Teddy Tjokro Menyusul Kakaknya, Segera Diadili di Kasus Korupsi Asabri
Berkas perkara terdakwa Teddy Tjokrosaputro telah dilimpahkan ke Pengadilan Tindak Pidana Korupsi Jakarta Pusat. Perkara tersebut telah teregistrasi dan siap untuk disidangkan.
Oleh
NORBERTUS ARYA DWIANGGA MARTIAR
·3 menit baca
JAKARTA, KOMPAS — Berkas perkara kasus korupsi Asabri dengan tersangka Teddy Tjokrosaputro telah dilimpahkan ke Pengadilan Tindak Pidana Korupsi Jakarta untuk disidangkan. Adik dari Benny Tjokrosaputro, salah satu terdakwa di kasus Asabri ini, dijerat tak hanya dengan pasal tindak pidana korupsi tetapi dengan pasal tindak pidana pencucian uang dalam perkara yang merugikan keuangan negara sebesar Rp 22,7 triliun tersebut.
Kepala Pusat Penerangan Hukum Kejaksaan Agung Ketut Sumedana, dalam keterangan tertulis, Selasa (8/3/2022), mengatakan, jaksa penuntut umum Tindak Pidana Khusus Kejaksaan Agung dan Kejaksaan Negeri Jakarta Timur telah melimpahkan berkas perkara Teddy ke Pengadilan Tindak Pidana Korupsi Jakarta, Selasa siang.
Teddy adalah adik dari Benny Tjokrosaputro, terpidana dalam perkara korupsi Asuransi Jiwasraya dan salah satu terdakwa dalam perkara korupsi Asabri.
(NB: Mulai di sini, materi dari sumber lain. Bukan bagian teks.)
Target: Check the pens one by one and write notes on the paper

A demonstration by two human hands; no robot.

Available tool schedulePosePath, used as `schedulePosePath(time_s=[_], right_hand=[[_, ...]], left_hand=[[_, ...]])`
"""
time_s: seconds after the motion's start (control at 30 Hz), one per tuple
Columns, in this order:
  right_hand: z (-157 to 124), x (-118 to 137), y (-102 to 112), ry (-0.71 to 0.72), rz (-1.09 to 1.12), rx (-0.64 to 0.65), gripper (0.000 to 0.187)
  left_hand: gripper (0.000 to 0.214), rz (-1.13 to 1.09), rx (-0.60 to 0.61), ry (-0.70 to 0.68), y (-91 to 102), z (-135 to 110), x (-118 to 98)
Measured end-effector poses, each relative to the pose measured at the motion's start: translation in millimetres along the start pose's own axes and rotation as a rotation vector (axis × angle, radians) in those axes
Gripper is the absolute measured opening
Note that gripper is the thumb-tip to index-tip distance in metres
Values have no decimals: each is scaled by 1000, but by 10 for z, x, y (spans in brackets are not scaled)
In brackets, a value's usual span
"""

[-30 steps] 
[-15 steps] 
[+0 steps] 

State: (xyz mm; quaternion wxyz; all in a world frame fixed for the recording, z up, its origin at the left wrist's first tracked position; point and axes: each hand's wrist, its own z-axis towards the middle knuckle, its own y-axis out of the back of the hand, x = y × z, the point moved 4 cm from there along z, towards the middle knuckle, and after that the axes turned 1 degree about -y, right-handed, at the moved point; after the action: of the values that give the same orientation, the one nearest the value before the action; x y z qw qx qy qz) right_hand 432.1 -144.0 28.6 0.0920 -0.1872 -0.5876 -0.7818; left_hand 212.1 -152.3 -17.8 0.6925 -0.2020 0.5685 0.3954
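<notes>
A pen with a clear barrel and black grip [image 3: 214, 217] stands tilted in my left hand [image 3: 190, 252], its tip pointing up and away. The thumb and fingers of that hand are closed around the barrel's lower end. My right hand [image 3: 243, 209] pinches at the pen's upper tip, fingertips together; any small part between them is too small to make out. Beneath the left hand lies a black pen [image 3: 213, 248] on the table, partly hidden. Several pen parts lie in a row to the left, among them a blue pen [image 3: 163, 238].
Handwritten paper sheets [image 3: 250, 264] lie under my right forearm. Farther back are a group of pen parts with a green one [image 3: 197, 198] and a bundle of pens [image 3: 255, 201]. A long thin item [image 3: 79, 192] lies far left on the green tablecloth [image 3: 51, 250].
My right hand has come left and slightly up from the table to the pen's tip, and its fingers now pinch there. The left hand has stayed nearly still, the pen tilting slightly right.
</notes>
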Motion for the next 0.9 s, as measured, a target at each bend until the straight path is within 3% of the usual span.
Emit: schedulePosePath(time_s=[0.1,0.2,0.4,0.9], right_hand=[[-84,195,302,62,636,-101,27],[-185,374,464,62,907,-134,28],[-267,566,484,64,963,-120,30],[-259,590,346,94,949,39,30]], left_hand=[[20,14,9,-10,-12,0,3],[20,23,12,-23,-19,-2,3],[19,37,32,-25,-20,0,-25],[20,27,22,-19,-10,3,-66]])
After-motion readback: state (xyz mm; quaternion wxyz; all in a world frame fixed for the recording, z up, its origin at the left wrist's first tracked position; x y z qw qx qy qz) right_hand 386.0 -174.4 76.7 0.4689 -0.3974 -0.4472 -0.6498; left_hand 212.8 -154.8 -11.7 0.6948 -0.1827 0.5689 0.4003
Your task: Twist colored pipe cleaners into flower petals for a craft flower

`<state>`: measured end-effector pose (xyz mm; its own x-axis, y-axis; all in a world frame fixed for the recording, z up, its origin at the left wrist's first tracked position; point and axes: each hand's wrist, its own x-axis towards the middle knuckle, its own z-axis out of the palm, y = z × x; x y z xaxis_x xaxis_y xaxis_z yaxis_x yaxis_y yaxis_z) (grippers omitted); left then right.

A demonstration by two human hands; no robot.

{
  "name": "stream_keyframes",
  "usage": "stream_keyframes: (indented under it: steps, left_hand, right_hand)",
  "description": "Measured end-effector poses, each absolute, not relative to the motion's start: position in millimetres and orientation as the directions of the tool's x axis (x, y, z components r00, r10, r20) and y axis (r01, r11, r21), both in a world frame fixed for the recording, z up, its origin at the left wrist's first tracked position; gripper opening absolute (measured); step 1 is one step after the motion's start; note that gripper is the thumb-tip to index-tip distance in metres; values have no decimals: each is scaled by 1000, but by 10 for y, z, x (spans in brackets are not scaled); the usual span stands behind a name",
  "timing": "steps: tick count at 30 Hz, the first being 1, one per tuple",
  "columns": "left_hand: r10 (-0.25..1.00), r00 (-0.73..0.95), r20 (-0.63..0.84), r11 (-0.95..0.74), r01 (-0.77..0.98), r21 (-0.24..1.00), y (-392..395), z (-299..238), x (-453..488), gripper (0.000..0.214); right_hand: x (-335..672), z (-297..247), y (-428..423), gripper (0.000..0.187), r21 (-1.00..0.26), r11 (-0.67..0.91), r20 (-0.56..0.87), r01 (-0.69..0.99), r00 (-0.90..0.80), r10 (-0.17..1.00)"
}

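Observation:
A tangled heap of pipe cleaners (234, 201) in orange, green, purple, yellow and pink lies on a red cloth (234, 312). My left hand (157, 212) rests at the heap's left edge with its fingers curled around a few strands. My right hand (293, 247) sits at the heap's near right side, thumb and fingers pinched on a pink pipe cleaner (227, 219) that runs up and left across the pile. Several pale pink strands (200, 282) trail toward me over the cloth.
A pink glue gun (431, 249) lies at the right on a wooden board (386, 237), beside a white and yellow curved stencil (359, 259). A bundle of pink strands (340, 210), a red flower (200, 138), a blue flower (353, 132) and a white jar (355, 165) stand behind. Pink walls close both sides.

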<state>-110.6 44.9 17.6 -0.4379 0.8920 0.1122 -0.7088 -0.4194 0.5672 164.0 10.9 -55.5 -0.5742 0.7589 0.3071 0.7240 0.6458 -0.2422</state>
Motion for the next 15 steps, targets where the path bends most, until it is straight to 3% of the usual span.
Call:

”Bahwa setelah pelimpahan berkas perkara, maka tim jaksa penuntut umum akan menghadirkan terdakwa di persidangan setelah mendapatkan penetapan majelis hakim Pengadilan Negeri Tindak Pidana Korupsi pada Pengadilan Negeri Jakarta Pusat,” kata Ketut.
Menurut Ketut, Teddy dijerat dengan pasal tindak pidana korupsi dan pasal tindak pidana pencucian uang. Dengan pelimpahan tersebut, persidangan terhadap yang bersangkutan akan segera dilakukan.
Secara terpisah, dari penelusuran di Sistem Informasi Penelusuran Perkara (SIPP) Pengadilan Negeri Jakarta Pusat, perkara dengan terdakwa Teddy Tjokrosaputro telah diregistrasi dengan nomor perkara 7/Pid.Sus-TPK/2022/PN Jkt.Pst. Namun, dalam registrasi perkara di SIPP tersebut belum dicantumkan waktu pelaksanaan sidang perdana.
Dalam kasus Asabri, delapan terdakwa telah menjalani persidangan. Dari delapan terdakwa tersebut, tujuh di antaranya sudah divonis bersalah oleh hakim, yakni Lukman Purnomosidi, Jimmy Sutopo, Bachtiar Effendi, Hari Setianto, Adam Rachmat Damiri, Sonny Widjaja, dan Heru Hidayat.
Adapun satu terdakwa lainnya, yakni Benny Tjokrosaputro, masih menjalani persidangan dengan agenda pemeriksaan saksi.
Keadilan restoratif untuk koruptor
Secara terpisah, dalam diskusi publik bertajuk ”Keadilan Restoratif: Apakah Korupsi Rp 50.000 Perlu Dipenjara?” yang dilaksanakan secara virtual pada Selasa (8/3/2022), Jaksa Agung Sanitiar Burhanuddin menegaskan bahwa dalam konteks pemberantasan korupsi, penerapan keadilan restoratif dapat diterapkan untuk para pelaku tindak pidana korupsi yang perbuatannya tidak berkaitan dengan kerugian keuangan negara ataupun yang berkaitan dengan kerugian keuangan negara, tetapi dengan nominal kerugian yang kecil.
Burhanuddin mengatakan, jika mencermati seluruh bentuk tindak pidana korupsi dalam Undang-Undang Nomor 31 Tahun 1999 tentang Pemberantasan Tindak Pidana Korupsi sebagaimana yang telah diubah dengan Undang-Undang Nomor 20 Tahun 2001, dapat dikatakan bahwa tidak semua jenis tindak pidana korupsi berkaitan dengan kerugian keuangan negara.
”Dengan adanya perbedaan jenis tindak pidana korupsi, maka sudah seyogianya mekanisme penerapan hukumnya pun juga harus dilakukan secara berbeda. Tentu tidaklah tepat jika delik yang tidak berkaitan dengan kerugian keuangan negara, kita terapkan proses hukum yang berkaitan dengan kerugian keuangan negara,” kata Burhanuddin.
Menurut Burhanuddin, penanganan perkara tindak pidana korupsi dari proses penyelidikan sampai dengan eksekusi tidak murah. Negara menanggung biaya hingga ratusan juta rupiah untuk menuntaskan sebuah perkara tindak pidana korupsi. Ia berpandangan bahwa penanganan perkara tindak pidana korupsi yang memiliki nilai kerugian relatif kecil justru merupakan bentuk kerugian negara yang dilakukan secara legal.
Terkait sanksi pidana, kata Burhanuddin, tidak harus selalu berupa penjara. Terdapat beberapa sanksi lain yang dapat diterapkan, seperti sanksi pidana denda yang setimpal, pencabutan hak-hak tertentu, atau perampasan barang. Alternatif sanksi lainnya adalah sanksi administrasi kepegawaian berupa penundaan pangkat hingga kepemecatan.
”Bagi pihak swasta dapat dilakukan pembekuan, pembubaran, atau black list sehingga tidak dapat lagi mengikuti pengadaan barang dan jasa milik negara,” ujar Burhanuddin.